THE PROBLEM:
Among the lines below, a stretch begins at the one with "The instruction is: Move" and ends at the one with "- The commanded". Repeat that stretch exactly, ends included.

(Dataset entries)
■ ■ ■

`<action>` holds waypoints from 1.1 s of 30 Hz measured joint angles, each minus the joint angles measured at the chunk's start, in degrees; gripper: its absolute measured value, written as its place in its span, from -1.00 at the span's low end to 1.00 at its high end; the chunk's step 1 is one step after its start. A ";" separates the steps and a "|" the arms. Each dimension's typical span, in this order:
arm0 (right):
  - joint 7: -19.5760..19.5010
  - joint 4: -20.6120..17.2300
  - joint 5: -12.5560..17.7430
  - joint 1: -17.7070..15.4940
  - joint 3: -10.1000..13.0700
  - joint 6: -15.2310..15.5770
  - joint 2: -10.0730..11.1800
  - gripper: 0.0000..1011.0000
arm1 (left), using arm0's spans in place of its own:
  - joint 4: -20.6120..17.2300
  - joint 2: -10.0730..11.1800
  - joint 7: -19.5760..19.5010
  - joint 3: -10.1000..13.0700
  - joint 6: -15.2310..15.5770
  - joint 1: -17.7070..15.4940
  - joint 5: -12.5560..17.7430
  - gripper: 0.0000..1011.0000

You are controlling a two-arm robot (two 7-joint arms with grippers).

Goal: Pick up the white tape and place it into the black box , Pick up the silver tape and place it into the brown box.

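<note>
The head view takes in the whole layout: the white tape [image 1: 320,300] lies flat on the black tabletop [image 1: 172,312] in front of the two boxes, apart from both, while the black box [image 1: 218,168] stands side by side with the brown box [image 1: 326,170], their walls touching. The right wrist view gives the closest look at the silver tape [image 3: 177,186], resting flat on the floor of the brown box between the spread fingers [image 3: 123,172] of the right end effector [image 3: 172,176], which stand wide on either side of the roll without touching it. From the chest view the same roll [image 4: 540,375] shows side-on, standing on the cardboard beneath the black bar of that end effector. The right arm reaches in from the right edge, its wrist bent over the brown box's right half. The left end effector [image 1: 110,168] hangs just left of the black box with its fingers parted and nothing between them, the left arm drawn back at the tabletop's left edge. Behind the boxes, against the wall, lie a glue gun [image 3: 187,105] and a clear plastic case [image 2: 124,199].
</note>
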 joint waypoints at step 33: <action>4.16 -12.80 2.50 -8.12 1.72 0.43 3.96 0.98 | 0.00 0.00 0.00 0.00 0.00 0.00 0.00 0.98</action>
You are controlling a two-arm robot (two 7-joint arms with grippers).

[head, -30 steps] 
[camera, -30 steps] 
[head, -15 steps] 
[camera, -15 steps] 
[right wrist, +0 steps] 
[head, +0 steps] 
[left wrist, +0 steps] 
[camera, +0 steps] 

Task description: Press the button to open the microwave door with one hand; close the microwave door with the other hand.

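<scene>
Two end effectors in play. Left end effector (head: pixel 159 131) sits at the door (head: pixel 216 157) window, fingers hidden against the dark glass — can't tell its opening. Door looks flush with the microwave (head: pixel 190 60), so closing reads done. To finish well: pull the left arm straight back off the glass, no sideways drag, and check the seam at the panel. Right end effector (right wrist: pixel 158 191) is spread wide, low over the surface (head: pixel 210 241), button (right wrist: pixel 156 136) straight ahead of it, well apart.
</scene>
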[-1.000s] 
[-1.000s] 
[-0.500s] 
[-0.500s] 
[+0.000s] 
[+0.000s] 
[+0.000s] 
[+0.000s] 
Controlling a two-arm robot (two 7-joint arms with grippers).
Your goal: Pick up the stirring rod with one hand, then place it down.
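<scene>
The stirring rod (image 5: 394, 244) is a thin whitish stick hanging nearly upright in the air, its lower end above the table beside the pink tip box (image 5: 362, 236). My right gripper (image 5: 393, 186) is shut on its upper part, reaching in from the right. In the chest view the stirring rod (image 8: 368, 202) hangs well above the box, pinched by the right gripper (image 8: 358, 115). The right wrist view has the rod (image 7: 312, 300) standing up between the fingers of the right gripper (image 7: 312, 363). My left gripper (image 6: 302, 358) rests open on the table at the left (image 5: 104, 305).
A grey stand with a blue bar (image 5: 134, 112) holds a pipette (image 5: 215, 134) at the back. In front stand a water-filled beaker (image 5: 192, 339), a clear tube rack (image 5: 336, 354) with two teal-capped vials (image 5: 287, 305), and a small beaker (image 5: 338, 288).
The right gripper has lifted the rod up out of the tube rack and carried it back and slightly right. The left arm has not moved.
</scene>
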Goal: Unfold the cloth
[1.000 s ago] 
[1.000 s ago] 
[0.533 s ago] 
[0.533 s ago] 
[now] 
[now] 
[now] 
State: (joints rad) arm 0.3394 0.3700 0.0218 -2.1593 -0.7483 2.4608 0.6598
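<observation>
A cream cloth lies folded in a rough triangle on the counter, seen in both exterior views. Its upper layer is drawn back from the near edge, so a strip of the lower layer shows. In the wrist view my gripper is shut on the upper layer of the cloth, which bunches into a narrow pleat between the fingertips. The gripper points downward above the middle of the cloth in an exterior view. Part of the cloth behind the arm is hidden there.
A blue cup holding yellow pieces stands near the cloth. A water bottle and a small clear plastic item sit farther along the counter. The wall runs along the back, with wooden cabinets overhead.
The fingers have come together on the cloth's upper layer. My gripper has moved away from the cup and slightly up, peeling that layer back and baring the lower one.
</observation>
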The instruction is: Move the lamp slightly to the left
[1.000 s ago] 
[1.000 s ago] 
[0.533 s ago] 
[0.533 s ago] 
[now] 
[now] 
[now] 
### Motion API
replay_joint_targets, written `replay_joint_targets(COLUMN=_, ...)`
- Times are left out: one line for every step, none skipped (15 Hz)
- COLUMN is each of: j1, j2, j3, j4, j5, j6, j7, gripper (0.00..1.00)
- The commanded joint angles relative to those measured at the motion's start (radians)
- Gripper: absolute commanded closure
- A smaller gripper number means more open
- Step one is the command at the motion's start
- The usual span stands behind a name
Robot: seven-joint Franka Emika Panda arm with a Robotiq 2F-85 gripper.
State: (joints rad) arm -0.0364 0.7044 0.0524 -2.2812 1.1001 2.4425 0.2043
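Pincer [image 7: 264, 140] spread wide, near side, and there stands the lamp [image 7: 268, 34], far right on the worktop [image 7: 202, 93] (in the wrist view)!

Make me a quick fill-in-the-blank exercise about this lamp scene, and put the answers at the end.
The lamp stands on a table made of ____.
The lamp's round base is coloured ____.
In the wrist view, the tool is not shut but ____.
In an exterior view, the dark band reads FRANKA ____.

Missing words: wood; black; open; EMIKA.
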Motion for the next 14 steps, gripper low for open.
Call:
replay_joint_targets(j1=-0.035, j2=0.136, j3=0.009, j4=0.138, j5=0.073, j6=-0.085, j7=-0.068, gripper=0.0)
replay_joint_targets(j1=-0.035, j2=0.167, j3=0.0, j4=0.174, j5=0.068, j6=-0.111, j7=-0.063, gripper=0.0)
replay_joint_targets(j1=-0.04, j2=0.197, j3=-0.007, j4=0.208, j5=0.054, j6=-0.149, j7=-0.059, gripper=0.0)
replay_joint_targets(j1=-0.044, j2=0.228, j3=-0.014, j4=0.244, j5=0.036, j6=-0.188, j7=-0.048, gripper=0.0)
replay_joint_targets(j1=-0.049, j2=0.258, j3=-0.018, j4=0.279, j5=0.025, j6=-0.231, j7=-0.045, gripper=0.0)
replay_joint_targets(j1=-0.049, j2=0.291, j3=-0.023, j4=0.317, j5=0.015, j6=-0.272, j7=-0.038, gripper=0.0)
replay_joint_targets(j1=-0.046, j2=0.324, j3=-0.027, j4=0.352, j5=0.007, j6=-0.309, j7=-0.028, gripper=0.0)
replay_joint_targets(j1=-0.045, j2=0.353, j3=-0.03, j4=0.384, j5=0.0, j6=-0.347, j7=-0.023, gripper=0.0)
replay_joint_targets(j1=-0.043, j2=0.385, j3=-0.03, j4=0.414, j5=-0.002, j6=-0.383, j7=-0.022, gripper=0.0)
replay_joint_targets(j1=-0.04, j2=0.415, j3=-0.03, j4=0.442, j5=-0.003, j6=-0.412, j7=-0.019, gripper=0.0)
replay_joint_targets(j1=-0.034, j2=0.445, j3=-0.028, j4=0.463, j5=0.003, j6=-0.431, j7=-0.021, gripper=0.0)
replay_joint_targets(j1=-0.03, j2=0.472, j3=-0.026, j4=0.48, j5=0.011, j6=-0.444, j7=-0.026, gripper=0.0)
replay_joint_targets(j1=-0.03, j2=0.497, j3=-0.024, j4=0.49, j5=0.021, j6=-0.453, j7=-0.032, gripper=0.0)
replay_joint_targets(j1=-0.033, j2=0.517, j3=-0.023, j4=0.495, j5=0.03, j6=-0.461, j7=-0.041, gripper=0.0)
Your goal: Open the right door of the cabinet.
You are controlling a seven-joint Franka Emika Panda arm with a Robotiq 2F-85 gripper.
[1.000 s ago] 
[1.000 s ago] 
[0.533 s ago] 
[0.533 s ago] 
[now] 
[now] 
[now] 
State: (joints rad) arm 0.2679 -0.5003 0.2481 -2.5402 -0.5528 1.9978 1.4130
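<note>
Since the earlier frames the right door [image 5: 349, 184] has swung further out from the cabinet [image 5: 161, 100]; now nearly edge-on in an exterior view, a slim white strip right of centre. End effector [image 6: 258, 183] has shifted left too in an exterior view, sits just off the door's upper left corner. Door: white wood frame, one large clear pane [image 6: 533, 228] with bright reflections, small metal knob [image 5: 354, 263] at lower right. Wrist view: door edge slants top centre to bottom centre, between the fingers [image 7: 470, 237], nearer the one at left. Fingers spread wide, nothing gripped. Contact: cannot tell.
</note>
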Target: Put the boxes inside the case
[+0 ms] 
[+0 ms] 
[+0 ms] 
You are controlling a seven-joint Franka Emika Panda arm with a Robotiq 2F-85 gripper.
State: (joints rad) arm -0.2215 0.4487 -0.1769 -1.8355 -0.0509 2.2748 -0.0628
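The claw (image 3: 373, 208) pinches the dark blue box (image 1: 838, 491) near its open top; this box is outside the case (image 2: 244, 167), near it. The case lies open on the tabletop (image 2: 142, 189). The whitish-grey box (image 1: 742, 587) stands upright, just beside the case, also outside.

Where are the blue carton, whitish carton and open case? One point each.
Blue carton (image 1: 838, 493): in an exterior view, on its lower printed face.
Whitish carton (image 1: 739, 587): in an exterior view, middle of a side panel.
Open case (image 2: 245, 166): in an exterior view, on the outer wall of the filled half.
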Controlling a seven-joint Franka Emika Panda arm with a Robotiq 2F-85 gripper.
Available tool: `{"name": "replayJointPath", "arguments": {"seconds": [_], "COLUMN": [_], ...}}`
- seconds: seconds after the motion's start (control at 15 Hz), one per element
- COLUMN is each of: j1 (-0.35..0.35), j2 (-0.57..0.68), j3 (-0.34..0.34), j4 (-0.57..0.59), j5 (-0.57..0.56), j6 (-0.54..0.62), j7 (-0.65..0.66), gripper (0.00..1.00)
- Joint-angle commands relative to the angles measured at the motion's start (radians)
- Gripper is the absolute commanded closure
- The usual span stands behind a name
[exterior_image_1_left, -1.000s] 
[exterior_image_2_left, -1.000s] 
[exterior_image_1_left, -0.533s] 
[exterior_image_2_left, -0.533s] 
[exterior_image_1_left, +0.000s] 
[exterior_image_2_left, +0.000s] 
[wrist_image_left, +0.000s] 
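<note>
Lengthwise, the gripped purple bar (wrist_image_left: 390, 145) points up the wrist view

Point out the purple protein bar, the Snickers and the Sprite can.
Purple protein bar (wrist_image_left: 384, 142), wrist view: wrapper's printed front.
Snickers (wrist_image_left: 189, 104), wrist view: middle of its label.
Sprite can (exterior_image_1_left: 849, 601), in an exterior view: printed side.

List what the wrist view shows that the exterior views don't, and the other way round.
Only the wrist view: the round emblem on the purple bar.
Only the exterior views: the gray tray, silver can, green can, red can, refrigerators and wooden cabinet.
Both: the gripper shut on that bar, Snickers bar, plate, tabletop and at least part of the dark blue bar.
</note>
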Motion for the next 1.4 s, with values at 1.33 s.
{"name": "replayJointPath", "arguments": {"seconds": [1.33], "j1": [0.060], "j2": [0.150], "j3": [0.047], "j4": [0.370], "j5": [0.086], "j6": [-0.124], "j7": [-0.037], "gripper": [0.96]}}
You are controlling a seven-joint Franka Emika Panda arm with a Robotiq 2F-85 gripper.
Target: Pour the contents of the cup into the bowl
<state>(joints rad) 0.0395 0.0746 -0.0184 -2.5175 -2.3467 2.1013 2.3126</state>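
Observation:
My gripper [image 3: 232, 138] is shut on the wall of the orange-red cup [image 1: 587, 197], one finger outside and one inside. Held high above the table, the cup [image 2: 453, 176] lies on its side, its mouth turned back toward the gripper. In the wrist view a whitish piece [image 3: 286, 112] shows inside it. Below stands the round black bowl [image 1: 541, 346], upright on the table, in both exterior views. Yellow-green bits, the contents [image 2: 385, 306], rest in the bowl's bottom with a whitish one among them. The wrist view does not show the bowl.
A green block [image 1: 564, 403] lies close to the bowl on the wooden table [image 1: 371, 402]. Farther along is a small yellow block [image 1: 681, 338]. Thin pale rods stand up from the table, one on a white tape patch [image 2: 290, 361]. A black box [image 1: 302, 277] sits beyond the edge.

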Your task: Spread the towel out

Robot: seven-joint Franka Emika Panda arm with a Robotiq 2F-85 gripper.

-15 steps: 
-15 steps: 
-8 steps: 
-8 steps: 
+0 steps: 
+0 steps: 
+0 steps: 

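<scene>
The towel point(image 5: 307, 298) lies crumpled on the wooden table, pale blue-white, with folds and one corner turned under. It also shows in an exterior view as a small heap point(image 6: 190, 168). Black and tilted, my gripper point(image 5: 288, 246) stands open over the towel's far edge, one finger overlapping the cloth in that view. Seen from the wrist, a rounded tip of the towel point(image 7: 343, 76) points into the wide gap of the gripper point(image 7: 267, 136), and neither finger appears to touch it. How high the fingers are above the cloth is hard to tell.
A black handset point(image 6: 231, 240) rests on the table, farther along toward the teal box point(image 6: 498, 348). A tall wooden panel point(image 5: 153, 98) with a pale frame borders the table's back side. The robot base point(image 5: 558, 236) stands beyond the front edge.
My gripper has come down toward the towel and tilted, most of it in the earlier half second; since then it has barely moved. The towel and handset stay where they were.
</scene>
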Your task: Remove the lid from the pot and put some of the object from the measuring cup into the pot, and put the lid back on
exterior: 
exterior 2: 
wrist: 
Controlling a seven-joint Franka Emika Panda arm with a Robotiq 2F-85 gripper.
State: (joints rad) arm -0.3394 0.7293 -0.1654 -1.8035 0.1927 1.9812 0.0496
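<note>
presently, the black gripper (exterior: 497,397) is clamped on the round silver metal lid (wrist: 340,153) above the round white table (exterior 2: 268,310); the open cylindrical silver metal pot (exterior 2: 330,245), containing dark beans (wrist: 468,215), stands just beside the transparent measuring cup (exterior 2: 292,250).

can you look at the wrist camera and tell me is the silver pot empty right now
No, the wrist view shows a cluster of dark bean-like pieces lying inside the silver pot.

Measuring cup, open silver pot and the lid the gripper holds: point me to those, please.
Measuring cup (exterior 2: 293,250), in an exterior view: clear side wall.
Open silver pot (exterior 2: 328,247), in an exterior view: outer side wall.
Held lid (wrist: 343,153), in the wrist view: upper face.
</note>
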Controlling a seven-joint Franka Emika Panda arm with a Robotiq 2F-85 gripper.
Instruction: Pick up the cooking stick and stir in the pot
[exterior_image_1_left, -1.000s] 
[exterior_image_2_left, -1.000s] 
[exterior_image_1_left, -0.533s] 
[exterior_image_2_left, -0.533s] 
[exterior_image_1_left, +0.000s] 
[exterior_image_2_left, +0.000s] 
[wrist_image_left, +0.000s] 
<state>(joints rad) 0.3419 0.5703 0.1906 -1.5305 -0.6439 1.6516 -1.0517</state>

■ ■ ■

WRITTEN ANSWER:
The instruction is: Move the lamp slightly to the left
[1.000 s ago] 
[1.000 s ago] 
[0.533 s ago] 
[0.533 s ago] 
[now] 
[now] 
[now] 
### Motion API
replay_joint_targets, written `replay_joint_targets(COLUMN=_, ...)`
- Times are left out: one line for every step, none skipped (15 Hz)
- COLUMN is each of: j1, j2, j3, j4, j5, j6, j7, gripper (0.00..1.00)
- The commanded joint angles relative to those measured at the motion's start (radians)

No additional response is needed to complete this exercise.